В здоровенной луже посреди улицы расположились две свиньи, одна из которых радостно хрюкала и закапывалась в жижу под возмущенный лай пораженной паршой дворняги. Дэвид Каттер, Хирам Аберкромби и Артур Доусон стояли неподалеку от свиней и лужи, покуривая глиняные трубки и поглощенные каким-то мрачным разговором.
— Добрый день, джентльмены! — произнес Бидвелл, проходя мимо, и Каттер, вытащив изо рта трубку, окликнул его:
— Бидвелл! Когда судья сюда доберется?
— В свое время, джентльмены, в свое время! — ответил Уинстон, не останавливаясь.
— Я к кукловоду обращаюсь, а не к марионетке! — рявкнул Каттер. — Надоело нам ждать, пока это дело уладится! Как по-моему, так они нам вообще судью никогда не пришлют!
— Нам дал заверения их совет, сэр! — ответил Уинстон с пылающими от оскорбления щеками.
— К черту их заверения! — вмешался Доусон. Это был тщедушный рыжий мужичонка, занимавший в Фаунт-Рояле должность сапожника. — Пусть они нас заверяют, что дождь этот кончится, — что нам толку?
— Не отставайте, Эдуард, — велел Бидвелл вполголоса.
— По горло уже сыты этим пустобрехством! — заявил Каттер. — Повесить ее, и все дела!
Аберкромби, фермер, один из первых поселенцев, откликнувшихся на объявление Бидвелла о создании Фаунт-Рояла, тоже внес свою лепту:
— Чем быстрее ее повесят, тем спокойнее спать будем! Упаси нас Господь сгореть в своей постели!
— Да-да, — буркнул Бидвелл и сделал рукой жест, заканчивающий разговор.
Шаг его стал быстрее, на лице заблестел пот, ткань под мышками потемнела. За его спиной тяжело дышал Уинстон; от обволакивающей сырости у него запотели очки. На следующем шаге он наступил правой ногой на груду конских яблок, которую только что ловко обошел Бидвелл.
— Уж если они нам кого и пришлют, — напоследок крикнул Каттер, — то психа какого-нибудь, вытащенного из ихнего местного дурдома!

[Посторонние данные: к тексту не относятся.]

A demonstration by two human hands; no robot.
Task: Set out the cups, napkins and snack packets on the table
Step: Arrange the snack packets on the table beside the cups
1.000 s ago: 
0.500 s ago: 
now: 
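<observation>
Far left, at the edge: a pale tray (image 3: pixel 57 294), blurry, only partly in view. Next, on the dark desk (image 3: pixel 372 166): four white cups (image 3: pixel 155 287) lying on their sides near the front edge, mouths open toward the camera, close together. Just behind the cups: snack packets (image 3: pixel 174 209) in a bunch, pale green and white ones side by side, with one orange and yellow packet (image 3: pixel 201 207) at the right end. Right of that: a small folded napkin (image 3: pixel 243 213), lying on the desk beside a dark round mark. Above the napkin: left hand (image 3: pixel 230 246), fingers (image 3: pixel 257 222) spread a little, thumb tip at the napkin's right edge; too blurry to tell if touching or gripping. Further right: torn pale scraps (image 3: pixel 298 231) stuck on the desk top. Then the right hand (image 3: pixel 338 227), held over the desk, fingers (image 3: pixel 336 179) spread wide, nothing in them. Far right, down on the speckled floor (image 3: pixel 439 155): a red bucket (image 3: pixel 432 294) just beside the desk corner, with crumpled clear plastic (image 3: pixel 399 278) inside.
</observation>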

— Говорит о дурдоме со знанием дела, — сказал Бидвелл, ни к кому в особенности не обращаясь.
Они миновали школу и стоящий рядом дом учителя Джонстона. На пастбище рядом с фермой и сараем Линдстрома паслось небольшое стадо коров, а дальше расположился дом собраний, перед которым на флагштоке уныло повис британский флаг. Чуть дальше — и Бидвелл еще сильнее ускорил шаг — маячило грубое и лишенное окон здание тюрьмы, срубленное из тяжелых бревен, а на единственной входной двери висел железный замок. Перед тюрьмой торчал позорный столб, к которому привязывали негодяев, виновных в воровстве или богохульстве либо иным образом навлекших на себя гнев городского совета. Иногда их еще вымазывали той субстанцией, что сейчас налипла на правый сапог Уинстона.

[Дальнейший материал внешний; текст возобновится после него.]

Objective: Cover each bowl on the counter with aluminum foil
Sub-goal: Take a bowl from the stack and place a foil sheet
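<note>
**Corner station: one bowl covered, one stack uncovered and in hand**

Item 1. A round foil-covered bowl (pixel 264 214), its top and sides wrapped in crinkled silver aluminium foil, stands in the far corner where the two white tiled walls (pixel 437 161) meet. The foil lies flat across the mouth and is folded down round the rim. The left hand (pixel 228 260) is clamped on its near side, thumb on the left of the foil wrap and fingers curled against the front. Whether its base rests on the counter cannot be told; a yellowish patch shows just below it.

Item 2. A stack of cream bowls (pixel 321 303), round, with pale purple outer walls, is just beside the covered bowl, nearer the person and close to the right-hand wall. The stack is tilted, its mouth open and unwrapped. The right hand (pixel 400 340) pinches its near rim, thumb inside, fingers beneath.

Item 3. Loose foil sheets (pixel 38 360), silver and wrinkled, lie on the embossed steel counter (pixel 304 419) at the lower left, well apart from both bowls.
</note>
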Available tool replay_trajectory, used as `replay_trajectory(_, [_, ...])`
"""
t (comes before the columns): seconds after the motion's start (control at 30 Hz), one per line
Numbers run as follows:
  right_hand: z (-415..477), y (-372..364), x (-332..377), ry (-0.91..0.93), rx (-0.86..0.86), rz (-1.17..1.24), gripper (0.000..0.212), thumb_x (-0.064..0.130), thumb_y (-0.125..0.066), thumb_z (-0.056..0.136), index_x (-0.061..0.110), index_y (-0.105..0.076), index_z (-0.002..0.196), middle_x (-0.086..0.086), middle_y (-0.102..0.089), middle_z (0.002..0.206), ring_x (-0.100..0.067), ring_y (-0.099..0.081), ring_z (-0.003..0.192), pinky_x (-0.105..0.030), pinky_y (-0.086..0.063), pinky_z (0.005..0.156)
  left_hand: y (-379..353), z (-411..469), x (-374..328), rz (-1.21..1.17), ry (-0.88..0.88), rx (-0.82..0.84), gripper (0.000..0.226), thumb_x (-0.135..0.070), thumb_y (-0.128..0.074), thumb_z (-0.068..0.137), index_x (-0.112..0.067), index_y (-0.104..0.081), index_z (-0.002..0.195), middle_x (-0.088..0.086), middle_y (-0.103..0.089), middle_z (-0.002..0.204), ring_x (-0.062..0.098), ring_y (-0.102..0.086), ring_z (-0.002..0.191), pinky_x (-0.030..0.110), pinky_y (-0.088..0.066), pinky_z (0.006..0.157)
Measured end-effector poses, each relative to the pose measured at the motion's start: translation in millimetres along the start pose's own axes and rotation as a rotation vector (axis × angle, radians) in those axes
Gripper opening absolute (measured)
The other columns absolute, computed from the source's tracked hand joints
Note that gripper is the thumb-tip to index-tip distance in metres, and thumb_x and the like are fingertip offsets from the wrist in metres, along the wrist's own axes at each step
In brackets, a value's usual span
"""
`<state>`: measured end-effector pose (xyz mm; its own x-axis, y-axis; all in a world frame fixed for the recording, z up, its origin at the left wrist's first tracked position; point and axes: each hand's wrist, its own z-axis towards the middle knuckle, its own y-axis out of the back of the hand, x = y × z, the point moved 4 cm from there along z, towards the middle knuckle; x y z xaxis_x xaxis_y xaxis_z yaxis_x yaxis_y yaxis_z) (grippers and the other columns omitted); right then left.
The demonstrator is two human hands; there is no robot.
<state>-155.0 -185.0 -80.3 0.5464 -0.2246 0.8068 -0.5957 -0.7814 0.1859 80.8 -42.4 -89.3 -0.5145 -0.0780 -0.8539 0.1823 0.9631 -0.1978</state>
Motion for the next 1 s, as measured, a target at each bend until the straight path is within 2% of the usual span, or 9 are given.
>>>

Остаток улицы Истины за тюрьмой занимали несколько домов с сараями, садами и клочками полей. Некоторые были пусты, от одного остался лишь обгорелый каркас. Заброшенные сады заросли бурьяном и колючками, а поля сейчас более напоминали опасную топь, нежели плодоносную землю. Бидвелл подошел к двери дома почти у конца улицы и уверенно постучал, рукавом смахивая пот со лба.
Почти сразу приоткрылась дверь, и высунулась сероватая физиономия мужчины с запавшими глазами, которому явно не хватало сна.
— Добрый день, Мейсон, — вежливо поздоровался Бидвелл. — Я пришел навестить вашу жену.
Мейсон Барроу отлично знал, почему хозяин Фаунт-Рояла пришел к его двери. Он открыл ее и отступил от входа. Черноволосая голова ушла в плечи, как у собаки, которая ожидает порки. Бидвелл и Уинстон вошли в дом, который по сравнению с только что покинутым особняком казался шляпной картонкой. Двое детишек Барроу — восьмилетняя Мелисса и шестилетний Престон — тоже были в передней. Старшая наблюдала из-за стола, а младший цеплялся за отцовскую штанину. Бидвелл не был человеком невежливым: он прежде всего снял шляпу.